# ACTIVITY
Please go through the records below and return every line holding the word "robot".

┄┄┄┄┄┄

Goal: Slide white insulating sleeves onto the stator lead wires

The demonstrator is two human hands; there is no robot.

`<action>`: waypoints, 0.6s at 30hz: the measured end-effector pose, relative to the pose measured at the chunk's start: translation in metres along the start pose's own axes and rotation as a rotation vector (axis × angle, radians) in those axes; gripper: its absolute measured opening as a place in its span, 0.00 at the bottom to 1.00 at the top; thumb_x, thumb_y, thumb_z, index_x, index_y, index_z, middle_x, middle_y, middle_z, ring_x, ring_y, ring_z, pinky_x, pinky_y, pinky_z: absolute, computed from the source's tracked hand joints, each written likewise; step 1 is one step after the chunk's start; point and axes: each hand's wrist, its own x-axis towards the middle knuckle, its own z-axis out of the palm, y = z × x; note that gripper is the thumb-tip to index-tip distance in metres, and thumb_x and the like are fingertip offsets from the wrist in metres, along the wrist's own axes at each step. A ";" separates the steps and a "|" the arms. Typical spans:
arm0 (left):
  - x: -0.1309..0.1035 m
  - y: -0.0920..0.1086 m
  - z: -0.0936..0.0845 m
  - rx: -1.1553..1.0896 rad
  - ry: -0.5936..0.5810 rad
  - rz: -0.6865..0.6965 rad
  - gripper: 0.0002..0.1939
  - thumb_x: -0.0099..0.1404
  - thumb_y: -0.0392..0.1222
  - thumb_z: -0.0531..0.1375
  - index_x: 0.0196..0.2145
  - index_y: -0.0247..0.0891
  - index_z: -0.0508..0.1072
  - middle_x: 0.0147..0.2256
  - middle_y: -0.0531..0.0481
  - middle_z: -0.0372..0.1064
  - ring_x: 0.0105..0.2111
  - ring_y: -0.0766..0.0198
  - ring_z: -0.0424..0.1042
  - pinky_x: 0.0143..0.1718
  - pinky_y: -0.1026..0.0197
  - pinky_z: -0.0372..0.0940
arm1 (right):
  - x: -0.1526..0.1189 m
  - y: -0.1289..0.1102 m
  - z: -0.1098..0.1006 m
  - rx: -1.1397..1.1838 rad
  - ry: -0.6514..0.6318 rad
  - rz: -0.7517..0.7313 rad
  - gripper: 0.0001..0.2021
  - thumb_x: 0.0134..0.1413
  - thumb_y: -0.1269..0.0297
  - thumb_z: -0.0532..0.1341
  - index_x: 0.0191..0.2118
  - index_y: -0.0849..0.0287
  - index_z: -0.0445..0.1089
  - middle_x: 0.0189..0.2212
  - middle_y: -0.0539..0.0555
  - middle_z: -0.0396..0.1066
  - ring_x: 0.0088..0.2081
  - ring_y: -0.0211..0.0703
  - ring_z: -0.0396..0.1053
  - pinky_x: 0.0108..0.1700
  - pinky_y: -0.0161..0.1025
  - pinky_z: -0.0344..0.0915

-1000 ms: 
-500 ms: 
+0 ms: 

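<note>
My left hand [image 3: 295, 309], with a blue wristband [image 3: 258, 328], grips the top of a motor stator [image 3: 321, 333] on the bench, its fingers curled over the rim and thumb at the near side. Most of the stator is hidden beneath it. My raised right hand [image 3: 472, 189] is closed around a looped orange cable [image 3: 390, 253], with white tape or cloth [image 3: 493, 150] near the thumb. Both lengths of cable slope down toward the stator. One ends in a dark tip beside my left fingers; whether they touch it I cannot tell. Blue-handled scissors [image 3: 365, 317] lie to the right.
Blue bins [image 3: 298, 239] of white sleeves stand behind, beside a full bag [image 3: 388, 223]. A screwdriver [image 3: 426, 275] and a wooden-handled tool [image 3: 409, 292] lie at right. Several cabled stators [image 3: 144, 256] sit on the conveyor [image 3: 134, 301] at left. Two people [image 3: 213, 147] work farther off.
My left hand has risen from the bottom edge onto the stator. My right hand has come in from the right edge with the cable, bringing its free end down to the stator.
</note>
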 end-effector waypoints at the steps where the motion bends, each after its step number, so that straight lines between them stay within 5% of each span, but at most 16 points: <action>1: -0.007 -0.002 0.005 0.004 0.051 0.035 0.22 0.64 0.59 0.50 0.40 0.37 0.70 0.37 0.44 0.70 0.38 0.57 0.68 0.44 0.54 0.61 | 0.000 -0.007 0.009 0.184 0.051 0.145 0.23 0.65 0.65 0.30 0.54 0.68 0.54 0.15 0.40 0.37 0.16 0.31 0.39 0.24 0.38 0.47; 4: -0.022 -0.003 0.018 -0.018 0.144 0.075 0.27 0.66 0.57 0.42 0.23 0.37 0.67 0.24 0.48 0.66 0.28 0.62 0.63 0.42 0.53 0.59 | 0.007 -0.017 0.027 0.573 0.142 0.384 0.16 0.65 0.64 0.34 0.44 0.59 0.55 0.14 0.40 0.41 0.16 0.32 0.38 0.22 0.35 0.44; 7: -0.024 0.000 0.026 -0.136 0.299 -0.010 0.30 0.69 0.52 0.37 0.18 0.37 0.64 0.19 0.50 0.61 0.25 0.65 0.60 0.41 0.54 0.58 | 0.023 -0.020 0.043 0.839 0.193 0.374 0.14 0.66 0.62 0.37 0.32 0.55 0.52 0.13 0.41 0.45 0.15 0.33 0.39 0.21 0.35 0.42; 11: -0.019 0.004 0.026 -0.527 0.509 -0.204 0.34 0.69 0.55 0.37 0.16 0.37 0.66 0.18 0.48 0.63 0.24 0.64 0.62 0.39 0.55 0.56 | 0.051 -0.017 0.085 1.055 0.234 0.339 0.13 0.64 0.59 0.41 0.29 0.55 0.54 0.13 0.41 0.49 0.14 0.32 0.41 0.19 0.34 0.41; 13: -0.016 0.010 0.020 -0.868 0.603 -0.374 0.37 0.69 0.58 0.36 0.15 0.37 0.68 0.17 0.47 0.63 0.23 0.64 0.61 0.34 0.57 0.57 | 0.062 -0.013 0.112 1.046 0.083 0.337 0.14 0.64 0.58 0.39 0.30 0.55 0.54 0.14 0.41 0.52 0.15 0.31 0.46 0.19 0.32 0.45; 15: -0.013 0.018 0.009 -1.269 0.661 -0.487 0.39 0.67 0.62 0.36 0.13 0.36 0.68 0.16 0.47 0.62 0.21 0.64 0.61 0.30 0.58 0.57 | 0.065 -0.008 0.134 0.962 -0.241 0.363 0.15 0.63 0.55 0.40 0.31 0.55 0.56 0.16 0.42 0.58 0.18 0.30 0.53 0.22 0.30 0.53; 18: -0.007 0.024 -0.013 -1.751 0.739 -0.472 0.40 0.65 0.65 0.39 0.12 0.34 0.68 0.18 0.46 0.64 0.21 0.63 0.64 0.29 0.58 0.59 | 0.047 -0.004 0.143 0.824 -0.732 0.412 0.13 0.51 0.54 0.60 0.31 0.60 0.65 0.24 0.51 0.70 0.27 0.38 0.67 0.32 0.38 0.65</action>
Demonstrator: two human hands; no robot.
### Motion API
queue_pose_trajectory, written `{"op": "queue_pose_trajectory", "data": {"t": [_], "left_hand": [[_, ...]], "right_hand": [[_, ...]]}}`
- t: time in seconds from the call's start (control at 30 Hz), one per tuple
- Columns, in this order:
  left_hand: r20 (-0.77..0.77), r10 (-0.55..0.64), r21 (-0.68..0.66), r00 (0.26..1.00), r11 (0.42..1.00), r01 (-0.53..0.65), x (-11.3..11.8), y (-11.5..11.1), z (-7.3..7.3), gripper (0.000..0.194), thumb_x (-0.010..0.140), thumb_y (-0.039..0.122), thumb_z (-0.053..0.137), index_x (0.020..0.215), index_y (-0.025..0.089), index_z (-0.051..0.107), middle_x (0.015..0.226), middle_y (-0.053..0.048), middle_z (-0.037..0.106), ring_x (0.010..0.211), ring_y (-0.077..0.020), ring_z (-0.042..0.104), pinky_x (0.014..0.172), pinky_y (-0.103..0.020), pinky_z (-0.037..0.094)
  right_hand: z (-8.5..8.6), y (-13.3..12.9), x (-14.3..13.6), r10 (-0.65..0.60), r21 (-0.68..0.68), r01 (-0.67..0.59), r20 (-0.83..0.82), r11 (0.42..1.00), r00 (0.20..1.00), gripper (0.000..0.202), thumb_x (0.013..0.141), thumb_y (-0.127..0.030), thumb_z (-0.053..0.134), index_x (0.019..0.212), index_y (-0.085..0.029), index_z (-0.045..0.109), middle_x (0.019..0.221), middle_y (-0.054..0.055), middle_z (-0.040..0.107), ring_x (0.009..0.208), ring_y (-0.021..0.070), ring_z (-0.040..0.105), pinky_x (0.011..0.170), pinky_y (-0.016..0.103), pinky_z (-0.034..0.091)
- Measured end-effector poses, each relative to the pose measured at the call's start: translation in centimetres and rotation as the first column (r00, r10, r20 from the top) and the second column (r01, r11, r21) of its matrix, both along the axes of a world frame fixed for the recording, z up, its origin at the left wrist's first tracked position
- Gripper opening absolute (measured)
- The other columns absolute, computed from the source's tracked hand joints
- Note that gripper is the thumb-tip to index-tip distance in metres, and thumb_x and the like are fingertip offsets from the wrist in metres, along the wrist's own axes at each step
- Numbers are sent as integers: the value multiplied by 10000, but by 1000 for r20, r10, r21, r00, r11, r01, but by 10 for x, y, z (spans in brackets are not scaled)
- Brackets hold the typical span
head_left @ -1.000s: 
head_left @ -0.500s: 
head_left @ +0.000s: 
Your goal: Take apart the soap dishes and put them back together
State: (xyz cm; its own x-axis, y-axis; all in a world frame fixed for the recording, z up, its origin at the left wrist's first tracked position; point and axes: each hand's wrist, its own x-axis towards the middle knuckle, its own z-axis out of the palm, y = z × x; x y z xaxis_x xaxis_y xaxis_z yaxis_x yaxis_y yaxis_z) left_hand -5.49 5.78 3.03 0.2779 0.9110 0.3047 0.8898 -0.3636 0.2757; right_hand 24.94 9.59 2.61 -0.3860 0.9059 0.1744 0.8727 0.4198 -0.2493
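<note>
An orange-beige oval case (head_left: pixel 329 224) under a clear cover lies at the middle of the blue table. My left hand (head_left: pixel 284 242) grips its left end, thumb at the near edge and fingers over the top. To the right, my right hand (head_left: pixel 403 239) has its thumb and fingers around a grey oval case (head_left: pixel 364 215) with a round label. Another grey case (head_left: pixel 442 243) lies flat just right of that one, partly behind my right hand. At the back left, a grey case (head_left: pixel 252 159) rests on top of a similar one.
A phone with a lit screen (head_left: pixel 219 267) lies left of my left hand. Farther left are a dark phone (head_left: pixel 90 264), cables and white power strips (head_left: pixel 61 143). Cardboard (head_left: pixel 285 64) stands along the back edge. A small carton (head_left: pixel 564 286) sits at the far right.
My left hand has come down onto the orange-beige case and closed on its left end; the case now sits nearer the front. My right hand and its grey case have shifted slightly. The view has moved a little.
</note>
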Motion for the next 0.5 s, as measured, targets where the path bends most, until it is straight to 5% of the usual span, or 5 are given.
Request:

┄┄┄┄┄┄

# PROBLEM SOLUTION
The demonstrator is two human hands; there is no robot.
Demonstrator: two human hands; no robot.

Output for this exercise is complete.